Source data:
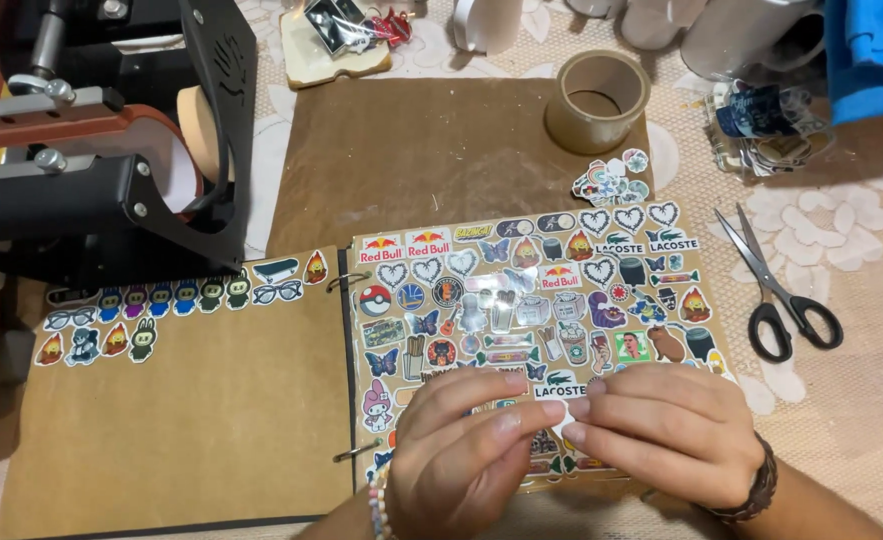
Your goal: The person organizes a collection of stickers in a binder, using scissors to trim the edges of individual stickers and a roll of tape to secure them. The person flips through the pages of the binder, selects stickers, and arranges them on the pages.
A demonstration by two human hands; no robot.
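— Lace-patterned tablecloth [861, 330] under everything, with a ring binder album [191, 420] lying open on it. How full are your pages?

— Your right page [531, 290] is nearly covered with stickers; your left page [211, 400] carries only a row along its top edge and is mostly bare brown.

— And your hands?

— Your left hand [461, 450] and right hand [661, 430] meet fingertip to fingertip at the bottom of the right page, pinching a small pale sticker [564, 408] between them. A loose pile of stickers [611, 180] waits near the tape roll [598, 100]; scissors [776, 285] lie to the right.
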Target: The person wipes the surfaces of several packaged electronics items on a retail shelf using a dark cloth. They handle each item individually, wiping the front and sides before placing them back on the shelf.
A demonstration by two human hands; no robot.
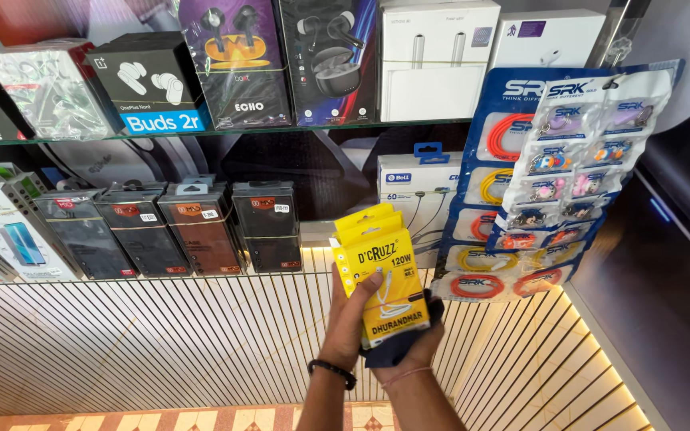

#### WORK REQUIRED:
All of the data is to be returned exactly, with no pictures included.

#### FINAL ANSWER:
Your goal: The person organizes a collection of stickers in a binder, using scissors to trim the edges of individual stickers and a roll of tape to secure them. The person flips through the pages of the binder, selects stickers, and arranges them on the pages.
A demonstration by two human hands; no robot.
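— Lace-patterned tablecloth [861, 330] under everything, with a ring binder album [191, 420] lying open on it. How full are your pages?

— Your right page [531, 290] is nearly covered with stickers; your left page [211, 400] carries only a row along its top edge and is mostly bare brown.

— And your hands?

— Your left hand [461, 450] and right hand [661, 430] meet fingertip to fingertip at the bottom of the right page, pinching a small pale sticker [564, 408] between them. A loose pile of stickers [611, 180] waits near the tape roll [598, 100]; scissors [776, 285] lie to the right.
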Target: The person wipes the surfaces of several packaged electronics items on a retail shelf using a dark cloth. They handle each item individually, wiping the front and sides before placing them back on the shelf.
A demonstration by two human hands; no robot.

No part of the answer remains open.